W budynku tym mieścił się pierwszy w Świnoujściu sklep z alkoholem i wyrobami tytoniowymi. Stan ok. 1925 r. ( fot. Archiwum autora
)
Sprzedażą wina, tak w ilościach hurtowych, jak i detalicznych na domowy użytek, zajmował się handlowiec nazwiskiem Treptow, który swój elegancki sklep i winiarnię posiadał przy bulwarze nad Świną, na wysokości ciepłowni. W okresie późniejszym, tenże kupiec otworzył sklep i winiarnię w dzielnicy nadmorskiej, w hotelu będącym jego własność, tam gdzie dzisiaj wznoszą się budowle tzw. „nowej promenady”. Wina od Treptowa cieszyły się doskonałą renomą, gdyż pochodziły bezpośrednio od dostawców francuskich czy z Nadrenii i jak to mawiano, po drodze nie były „ochrzczone” wodą lub podlejszym winem.

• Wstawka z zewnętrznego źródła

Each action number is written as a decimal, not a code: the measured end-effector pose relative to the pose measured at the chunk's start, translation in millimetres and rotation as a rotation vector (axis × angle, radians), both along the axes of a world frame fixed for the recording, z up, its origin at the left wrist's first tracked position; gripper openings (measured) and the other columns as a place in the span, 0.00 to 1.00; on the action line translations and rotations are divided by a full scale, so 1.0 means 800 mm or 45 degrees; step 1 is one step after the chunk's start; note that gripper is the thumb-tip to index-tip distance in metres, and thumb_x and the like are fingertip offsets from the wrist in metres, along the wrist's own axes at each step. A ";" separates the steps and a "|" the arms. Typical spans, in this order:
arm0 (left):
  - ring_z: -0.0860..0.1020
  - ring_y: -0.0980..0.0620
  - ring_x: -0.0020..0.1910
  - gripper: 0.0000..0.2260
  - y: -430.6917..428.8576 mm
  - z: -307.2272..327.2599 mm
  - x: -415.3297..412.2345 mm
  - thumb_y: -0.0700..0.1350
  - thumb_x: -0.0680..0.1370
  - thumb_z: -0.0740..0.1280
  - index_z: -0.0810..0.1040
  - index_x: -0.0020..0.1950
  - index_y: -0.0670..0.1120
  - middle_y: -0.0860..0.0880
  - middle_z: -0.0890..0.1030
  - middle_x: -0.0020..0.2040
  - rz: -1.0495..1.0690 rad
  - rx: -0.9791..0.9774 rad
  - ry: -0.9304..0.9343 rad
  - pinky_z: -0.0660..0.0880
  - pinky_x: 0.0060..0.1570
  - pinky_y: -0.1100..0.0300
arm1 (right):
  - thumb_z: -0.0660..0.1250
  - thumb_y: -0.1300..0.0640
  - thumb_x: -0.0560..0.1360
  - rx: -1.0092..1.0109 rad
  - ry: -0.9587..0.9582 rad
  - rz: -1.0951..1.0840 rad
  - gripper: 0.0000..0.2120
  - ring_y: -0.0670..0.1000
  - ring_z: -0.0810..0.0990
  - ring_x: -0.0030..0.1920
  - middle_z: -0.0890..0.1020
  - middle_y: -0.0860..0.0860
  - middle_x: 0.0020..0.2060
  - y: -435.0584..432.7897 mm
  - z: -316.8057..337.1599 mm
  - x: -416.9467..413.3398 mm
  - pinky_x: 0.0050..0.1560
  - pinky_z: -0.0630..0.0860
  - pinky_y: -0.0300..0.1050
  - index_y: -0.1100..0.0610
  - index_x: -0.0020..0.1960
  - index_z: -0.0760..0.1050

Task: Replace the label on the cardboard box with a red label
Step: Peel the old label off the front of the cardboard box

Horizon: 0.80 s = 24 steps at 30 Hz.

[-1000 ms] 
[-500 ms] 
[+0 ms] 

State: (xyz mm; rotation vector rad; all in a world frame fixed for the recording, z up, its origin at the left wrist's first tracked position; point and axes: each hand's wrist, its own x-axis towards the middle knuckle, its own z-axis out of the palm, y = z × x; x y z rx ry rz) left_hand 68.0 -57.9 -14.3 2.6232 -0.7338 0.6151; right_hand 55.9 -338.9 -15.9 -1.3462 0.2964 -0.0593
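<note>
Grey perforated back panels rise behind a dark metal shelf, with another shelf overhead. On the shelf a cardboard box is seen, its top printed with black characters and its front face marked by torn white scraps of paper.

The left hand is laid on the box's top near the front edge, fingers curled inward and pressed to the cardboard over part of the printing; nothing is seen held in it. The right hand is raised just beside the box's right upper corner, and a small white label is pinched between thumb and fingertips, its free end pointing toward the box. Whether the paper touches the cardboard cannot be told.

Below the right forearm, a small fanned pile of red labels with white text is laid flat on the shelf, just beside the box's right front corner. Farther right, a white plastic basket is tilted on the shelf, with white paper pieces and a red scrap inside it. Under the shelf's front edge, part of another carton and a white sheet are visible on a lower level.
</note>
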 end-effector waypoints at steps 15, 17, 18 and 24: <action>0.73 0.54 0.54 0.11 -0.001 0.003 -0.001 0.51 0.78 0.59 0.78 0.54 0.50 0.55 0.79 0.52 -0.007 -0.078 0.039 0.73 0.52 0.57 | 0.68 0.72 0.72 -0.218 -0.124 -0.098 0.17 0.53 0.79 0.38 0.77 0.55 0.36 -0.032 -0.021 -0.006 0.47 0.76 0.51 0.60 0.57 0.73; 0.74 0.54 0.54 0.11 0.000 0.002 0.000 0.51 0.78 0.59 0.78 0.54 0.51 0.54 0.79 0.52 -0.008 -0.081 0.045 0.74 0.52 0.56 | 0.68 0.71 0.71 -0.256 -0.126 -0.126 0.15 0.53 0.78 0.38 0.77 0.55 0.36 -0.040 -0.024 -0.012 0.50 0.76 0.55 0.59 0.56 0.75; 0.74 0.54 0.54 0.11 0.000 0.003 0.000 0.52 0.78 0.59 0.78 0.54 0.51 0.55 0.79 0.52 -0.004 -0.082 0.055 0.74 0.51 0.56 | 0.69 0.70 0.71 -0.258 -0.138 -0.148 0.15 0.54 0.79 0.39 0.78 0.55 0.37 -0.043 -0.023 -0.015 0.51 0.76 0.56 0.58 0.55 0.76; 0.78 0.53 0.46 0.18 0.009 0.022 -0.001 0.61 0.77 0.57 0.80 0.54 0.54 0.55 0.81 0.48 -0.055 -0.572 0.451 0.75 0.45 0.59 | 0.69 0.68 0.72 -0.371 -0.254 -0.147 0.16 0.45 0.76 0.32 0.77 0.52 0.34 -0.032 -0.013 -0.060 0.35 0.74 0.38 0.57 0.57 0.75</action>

W miarę, jak do miasta każdego lata napływać zaczęło t.zw. lepsze towarzystwo z większych ośrodków miejskich ówczesnych Niemiec, pojawiły się też pierwsze sklepy konfekcyjne zwane pretensjonalnie nieco „salonami mody”. Oczywiście mieściły się one w centrum miasta. Do bardziej znanych należał dom mody znajdujący się w obecnym budynku MIR na rogu Placu Słowiańskiego i ulicy Armii Krajowej, dom mody w budynku mieszczącym obecnie restaurację „Neptun”.